3.14.2 Data versus metadata: EXIF

A photo file carries two very different kinds of information. There are the pixels — the image data — and there is metadata: data about the image that is not part of the grid of colors. The dominant metadata standard for photographs is the exchangeable image file format (EXIF), a block of tagged fields cameras write alongside the pixels.

Some of it is the bookkeeping you would expect: width and height, channel count, the camera make and model, a timestamp, the file's name. Much more of it records how the photo was taken — the capture settings: ISO, shutter speed, aperture, focal length, lens, whether the flash fired. For a computational photographer this is gold, because it reports the physical conditions of the shot, and later chapters on exposure and noise read these fields directly. Many cameras and phones also write Global Positioning System (GPS) coordinates — handy for organizing a library, and a real privacy concern when you post a file without thinking. (One caution carries over from Image representation: EXIF coverage is incomplete and inconsistent across makers, and some values — notably ISO and shutter speed — are approximate and not radiometrically calibrated, so do not treat them as exact measurements.)

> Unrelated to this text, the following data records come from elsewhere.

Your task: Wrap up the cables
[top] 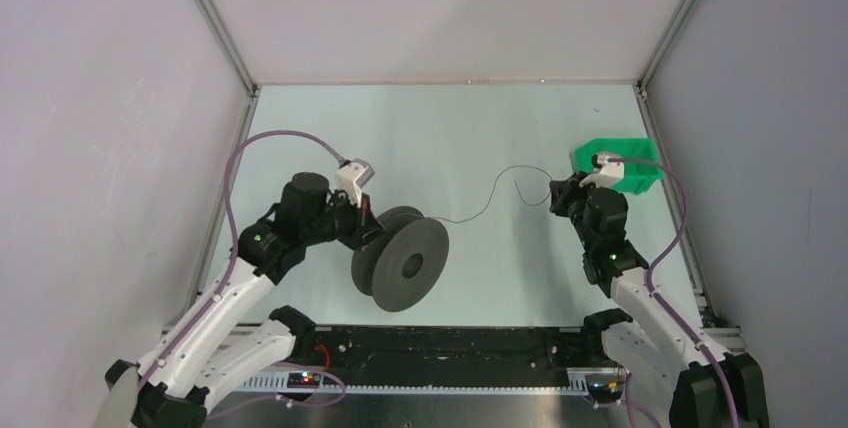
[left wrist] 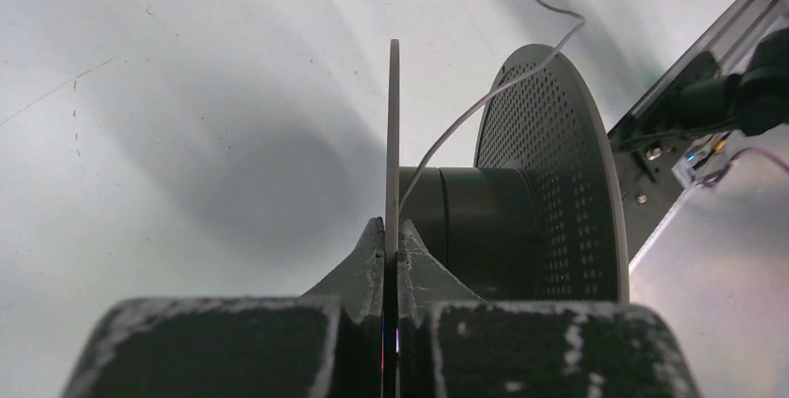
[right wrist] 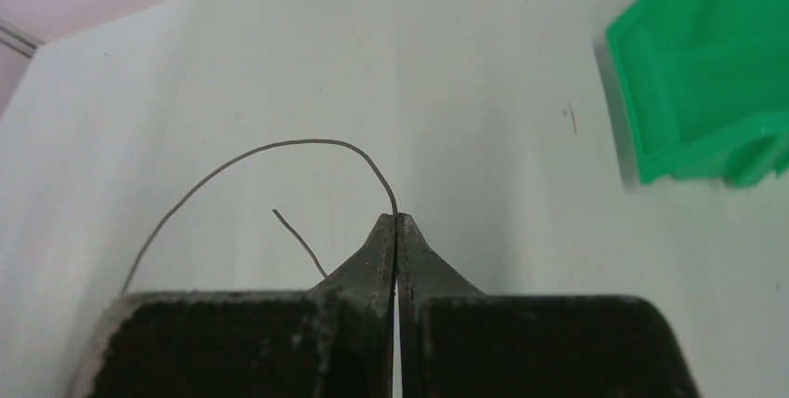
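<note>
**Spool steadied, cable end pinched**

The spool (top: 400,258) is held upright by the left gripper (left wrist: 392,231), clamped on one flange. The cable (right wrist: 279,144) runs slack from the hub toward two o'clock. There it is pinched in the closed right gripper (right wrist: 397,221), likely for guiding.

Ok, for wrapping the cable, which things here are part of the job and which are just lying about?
In the job: thin black wire, dark grey spool, left gripper shut on the spool's flange, right gripper shut on the wire.
Lying about: green bin.
</note>
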Available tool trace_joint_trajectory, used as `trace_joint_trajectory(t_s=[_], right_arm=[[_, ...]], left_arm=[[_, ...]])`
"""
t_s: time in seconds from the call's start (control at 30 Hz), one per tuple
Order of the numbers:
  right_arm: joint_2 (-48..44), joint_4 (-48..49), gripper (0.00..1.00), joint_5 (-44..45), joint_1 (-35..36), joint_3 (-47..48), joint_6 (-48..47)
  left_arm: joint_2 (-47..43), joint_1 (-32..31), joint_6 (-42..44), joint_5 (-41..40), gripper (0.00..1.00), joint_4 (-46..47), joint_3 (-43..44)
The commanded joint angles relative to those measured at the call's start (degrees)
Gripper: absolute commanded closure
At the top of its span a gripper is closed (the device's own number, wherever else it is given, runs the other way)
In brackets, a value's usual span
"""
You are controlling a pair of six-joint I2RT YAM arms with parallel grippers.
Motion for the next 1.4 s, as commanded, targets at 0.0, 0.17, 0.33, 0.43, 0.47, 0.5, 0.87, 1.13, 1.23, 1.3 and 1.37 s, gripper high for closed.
trace_joint_trajectory(t_s=[0.0,0.17,0.33,0.43,0.47,0.5,0.87,1.13,1.23,1.3,1.37], right_arm=[[2.12,-2.74,1.00,3.89,-0.63,-0.01,3.38],[0.21,-3.32,1.00,1.66,1.07,-1.72,4.04],[-2.23,-6.00,1.00,3.40,2.91,-4.29,5.54],[-4.42,-7.83,1.00,4.77,8.01,-4.97,6.28],[-5.12,-9.33,1.00,6.02,9.65,-5.10,6.21],[-6.97,-10.09,1.00,8.61,13.48,-5.48,6.31],[-17.88,-12.99,1.00,20.99,43.64,-9.05,6.88],[-13.52,-13.06,1.00,29.58,59.53,-1.93,6.82],[-8.65,-13.03,1.00,30.87,64.25,2.01,5.38],[-5.53,-11.64,1.00,33.07,67.16,4.34,2.69],[-2.28,-10.48,1.00,34.41,69.44,7.46,0.37]], left_arm=[[-3.20,4.58,-3.10,9.67,1.00,2.83,4.48],[-4.23,6.80,-7.18,11.70,1.00,5.85,5.97],[-4.08,11.81,-13.77,15.60,1.00,11.81,7.69],[-3.71,14.71,-18.35,14.11,1.00,15.13,7.22],[-3.61,15.17,-19.76,13.94,1.00,17.62,6.83],[-3.26,16.03,-23.17,13.71,1.00,19.33,5.71],[1.24,21.23,-41.23,10.51,1.00,42.89,-2.69],[4.45,22.51,-35.76,6.30,1.00,41.32,-0.40],[5.08,22.58,-33.70,3.90,1.00,39.55,0.05],[5.88,22.58,-32.10,2.16,1.00,38.22,0.37],[6.77,22.54,-30.14,-0.39,1.00,35.84,1.00]])
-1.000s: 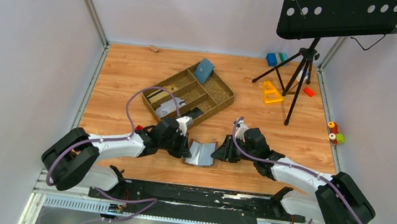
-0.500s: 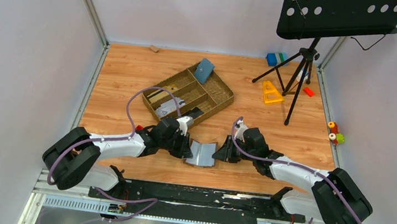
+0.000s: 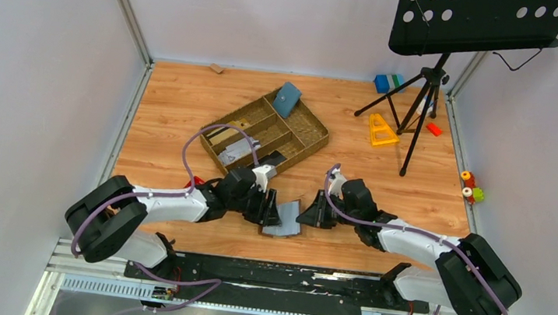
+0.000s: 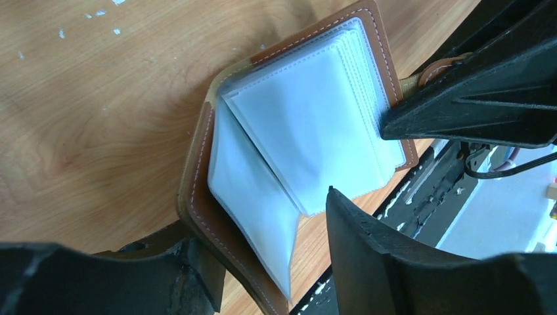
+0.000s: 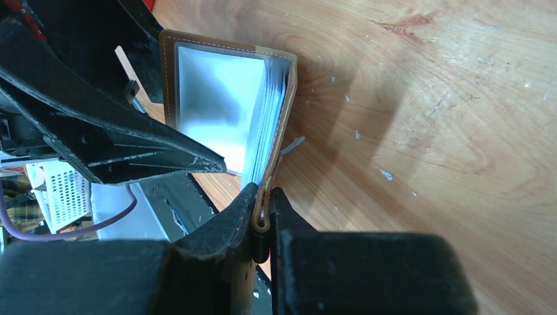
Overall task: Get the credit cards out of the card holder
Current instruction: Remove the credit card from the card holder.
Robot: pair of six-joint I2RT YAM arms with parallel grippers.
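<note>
The brown card holder point(image 3: 285, 221) lies open on the wooden table between my two grippers, its clear sleeves point(image 4: 309, 125) fanned out. I cannot make out the credit cards inside the sleeves. My left gripper point(image 4: 263, 236) is open, with the holder's left cover point(image 4: 197, 177) and one sleeve between its fingers, the right finger clear of them. My right gripper point(image 5: 263, 207) is shut on the small tab at the edge of the holder's right cover point(image 5: 284, 118). In the left wrist view the right gripper's fingers point(image 4: 473, 98) pinch that tab point(image 4: 435, 69).
A woven divided tray point(image 3: 318, 130) sits behind the grippers, with a blue-teal pouch point(image 3: 287, 100) in its far compartment. A music stand's tripod point(image 3: 421, 102) and a yellow piece point(image 3: 380, 129) stand at the back right. A black rail point(image 3: 271, 278) runs along the near edge.
My left gripper has opened and let go of the holder's left cover, shifting slightly right. My right gripper has closed tighter on the tab. The holder's left half has folded up a little.
</note>
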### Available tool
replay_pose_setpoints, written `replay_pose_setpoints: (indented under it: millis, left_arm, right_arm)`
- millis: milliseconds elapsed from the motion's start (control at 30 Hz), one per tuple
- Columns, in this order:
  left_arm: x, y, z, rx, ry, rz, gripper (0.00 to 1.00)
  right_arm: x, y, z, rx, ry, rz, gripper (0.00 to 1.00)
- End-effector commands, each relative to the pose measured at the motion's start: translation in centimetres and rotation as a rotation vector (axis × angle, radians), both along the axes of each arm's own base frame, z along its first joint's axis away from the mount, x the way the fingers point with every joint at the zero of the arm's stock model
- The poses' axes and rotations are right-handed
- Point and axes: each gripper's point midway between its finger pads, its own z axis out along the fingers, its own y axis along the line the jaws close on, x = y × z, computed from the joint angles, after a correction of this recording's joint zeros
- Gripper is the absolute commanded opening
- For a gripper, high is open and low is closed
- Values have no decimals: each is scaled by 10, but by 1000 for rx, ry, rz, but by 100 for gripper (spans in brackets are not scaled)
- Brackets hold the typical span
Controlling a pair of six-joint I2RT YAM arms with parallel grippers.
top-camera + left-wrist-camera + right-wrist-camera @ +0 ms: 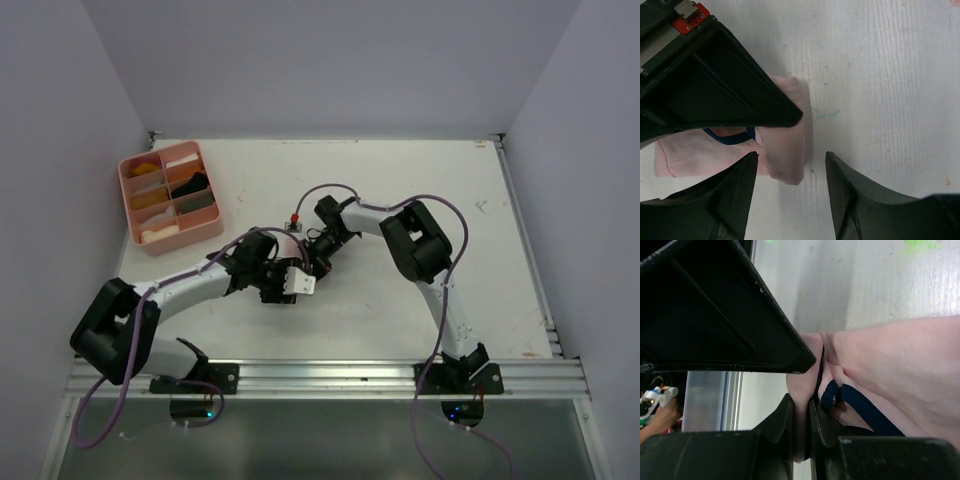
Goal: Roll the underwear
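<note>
Pale pink underwear (785, 150) with thin dark blue edging (730, 136) lies on the white table, its right side folded over into a thick roll. My left gripper (791, 162) is open just above it, and the end of the roll lies between its fingers without touching them. My right gripper (801, 402) is shut on a pinched fold at the edge of the pink underwear (900, 355), next to the blue edging (860, 407). From above, both grippers meet at mid-table over the small pale cloth (303, 285), the left gripper (290, 282) below the right gripper (318, 262).
A pink compartment tray (127, 195) at the back left holds several small items, some dark, some pale. The right gripper's black finger (715, 85) fills the upper left of the left wrist view. The table's metal rail (330, 375) runs along the near edge.
</note>
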Motion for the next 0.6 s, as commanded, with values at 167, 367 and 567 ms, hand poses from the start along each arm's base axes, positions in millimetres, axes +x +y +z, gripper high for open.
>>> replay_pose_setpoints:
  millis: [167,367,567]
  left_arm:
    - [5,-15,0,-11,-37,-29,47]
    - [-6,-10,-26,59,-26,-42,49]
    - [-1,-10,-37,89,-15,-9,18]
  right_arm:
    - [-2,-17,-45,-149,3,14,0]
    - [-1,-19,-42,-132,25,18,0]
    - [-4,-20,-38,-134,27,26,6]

Two fields earn special mention because they cause genuine bugs. The first is the orientation flag. Rather than physically rotating the pixels when you turn the camera sideways, most cameras store the pixels in sensor order and set a flag that says "display this rotated 90°." A viewer that honours the flag shows the photo upright; code that ignores it — and naive image-loading code usually does — gets the image sideways. This is the infamous "why is my photo rotated?" bug, and the cure is simply to read the orientation tag and rotate the pixels yourself before any processing. The second is the embedded International Color Consortium (ICC) color profile, which records what the pixel values mean as color — which primaries, which white point, which gamma. We met the principle that a bare array of numbers is meaningless without its encoding back in Image representation; the ICC profile is precisely how a file carries that encoding along, and profiles get their full treatment in color management. Strip the profile and you are guessing at the colors; honour it and the same file looks right everywhere.

Sidebar — fun with EXIF

Because every frame is stamped with a time, a place, and the settings of the moment, a photo library is also a quietly detailed diary. Sort years of phone photos by EXIF date and you can watch your kids grow up frame by frame, or rediscover exactly where you stood and which lens you used on a trip a decade ago. The same metadata that makes this delightful is why you should think before posting a file straight off the camera: the GPS tag may pinpoint your home. The full catalogue of typical fields lives in the appendix → Common EXIF fields; tools like exiftool let you read — and strip — all of it.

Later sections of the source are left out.